Radar has become an important tool for tracking bird movements. Well-known local birder Geoff Williamson will explain how radar can detect birds, how scientists are using it, how birders can use it during migration to help determine ‘good’ birding days, where to find radar forecasts, and how to interpret the patterns displayed.
From American Golden-Plovers that migrate through central Illinois to thrushes and vireos that cross the Gulf of Mexico, migrating birds need a lot of TLC to get to their breeding grounds in North America. Illinois Natural History Survey’s Mike Ward, an ornithologist who also teaches at University of Illinois, will discuss his group’s studies of stopover ecology and efforts to promote safe passage for migrating birds.
River otters have returned to the Chicago area in 2015 after decades of absence caused by trapping, habitat destruction and poor water quality. Chris Anchor, senior wildlife biologist with the Forest Preserve District of Cook County, will share the story of their discovery, the factors behind their return, and what the future holds for their survival locally.
Birding by the Big Lake
Spring Gathering 2019
hosted by Lake-Cook Chapter
Lake/Cook Chapter is hosting the 2019 Illinois Audubon Society Spring Gathering, which will draw IAS members from around the state. The weekend will feature Friday and Saturday night speakers, nearly 20 field trips, and a raffle and silent auction whose proceeds will support future chapter programs and initiatives.
On Friday night, local raptor photographer and enthusiast Vic Berardi will discuss why Lake County has two hawk watches just a short distance apart, what’s been seen at them, and his personal hawk watching highlights. On Saturday night, in keeping with the “Big Lake” theme of the weekend, David Ullrich, longtime director of the Great Lakes and St. Lawrence Cities Initiative, will provide insights into the past and present environmental challenges faced by the Great Lakes.

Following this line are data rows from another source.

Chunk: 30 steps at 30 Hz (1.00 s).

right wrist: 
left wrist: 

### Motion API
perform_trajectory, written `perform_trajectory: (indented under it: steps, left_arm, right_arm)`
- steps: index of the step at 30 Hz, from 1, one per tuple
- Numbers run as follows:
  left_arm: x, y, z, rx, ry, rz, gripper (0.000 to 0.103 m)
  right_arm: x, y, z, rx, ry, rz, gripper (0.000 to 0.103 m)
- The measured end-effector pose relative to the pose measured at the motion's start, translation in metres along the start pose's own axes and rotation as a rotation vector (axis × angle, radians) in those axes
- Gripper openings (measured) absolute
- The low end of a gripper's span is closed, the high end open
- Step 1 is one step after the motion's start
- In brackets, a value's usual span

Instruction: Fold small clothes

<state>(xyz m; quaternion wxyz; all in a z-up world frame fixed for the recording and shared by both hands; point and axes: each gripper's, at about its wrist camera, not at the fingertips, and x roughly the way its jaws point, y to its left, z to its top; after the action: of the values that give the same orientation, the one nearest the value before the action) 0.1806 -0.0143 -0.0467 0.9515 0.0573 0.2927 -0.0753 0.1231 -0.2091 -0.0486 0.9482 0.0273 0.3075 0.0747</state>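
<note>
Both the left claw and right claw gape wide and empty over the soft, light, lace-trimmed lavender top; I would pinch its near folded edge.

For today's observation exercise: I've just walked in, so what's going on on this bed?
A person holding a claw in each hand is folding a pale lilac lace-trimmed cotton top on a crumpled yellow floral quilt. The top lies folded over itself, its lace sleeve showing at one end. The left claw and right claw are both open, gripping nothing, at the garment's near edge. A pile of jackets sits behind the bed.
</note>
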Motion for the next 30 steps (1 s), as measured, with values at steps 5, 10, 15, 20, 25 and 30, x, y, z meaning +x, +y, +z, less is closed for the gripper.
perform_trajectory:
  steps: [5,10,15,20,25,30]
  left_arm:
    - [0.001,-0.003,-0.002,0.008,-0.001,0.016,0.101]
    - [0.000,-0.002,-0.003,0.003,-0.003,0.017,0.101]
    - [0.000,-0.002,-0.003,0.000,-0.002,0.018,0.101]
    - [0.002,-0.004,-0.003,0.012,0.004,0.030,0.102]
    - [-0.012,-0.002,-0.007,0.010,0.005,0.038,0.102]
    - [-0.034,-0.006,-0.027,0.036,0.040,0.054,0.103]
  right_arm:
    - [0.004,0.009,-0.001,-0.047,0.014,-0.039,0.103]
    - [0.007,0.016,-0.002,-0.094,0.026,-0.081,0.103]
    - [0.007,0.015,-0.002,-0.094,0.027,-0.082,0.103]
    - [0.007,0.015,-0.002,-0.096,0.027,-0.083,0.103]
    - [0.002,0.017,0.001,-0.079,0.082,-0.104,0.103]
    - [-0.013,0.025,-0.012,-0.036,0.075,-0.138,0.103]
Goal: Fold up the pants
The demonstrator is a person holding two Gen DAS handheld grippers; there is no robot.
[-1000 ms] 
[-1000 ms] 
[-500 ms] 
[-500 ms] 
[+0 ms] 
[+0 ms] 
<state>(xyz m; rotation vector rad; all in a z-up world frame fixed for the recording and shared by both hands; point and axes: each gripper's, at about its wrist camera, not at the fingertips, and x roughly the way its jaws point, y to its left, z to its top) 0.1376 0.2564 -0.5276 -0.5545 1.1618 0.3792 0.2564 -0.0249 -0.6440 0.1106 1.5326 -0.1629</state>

A full schedule of field trips and registration information will be available in January. Prior registration is required and opens January 1, 2019. Members and non-members are welcome.
Rails are among the most elusive birds in our area, usually hiding in dense marsh vegetation. Stephanie Beilke, an Audubon Great Lakes staffer who has been involved in monitoring marsh birds in Illinois and Indiana, will fill us in on the habits, population trends, and best places to find these secretive wetland dwellers in our area.
Members and non-members alike are invited to join us for our annual potluck dinner. This is a great opportunity to socialize, provide feedback on our year of programs and field trips. Also enjoy a sneak preview of what’s on tap for our Chapter’s 2019 – 2020 program & field trip year.
Bring a dish to share and personal bird stories to tell.
Not a cook? Store-bought is fine. Everything is welcome – small and large portions alike or bring a beverage.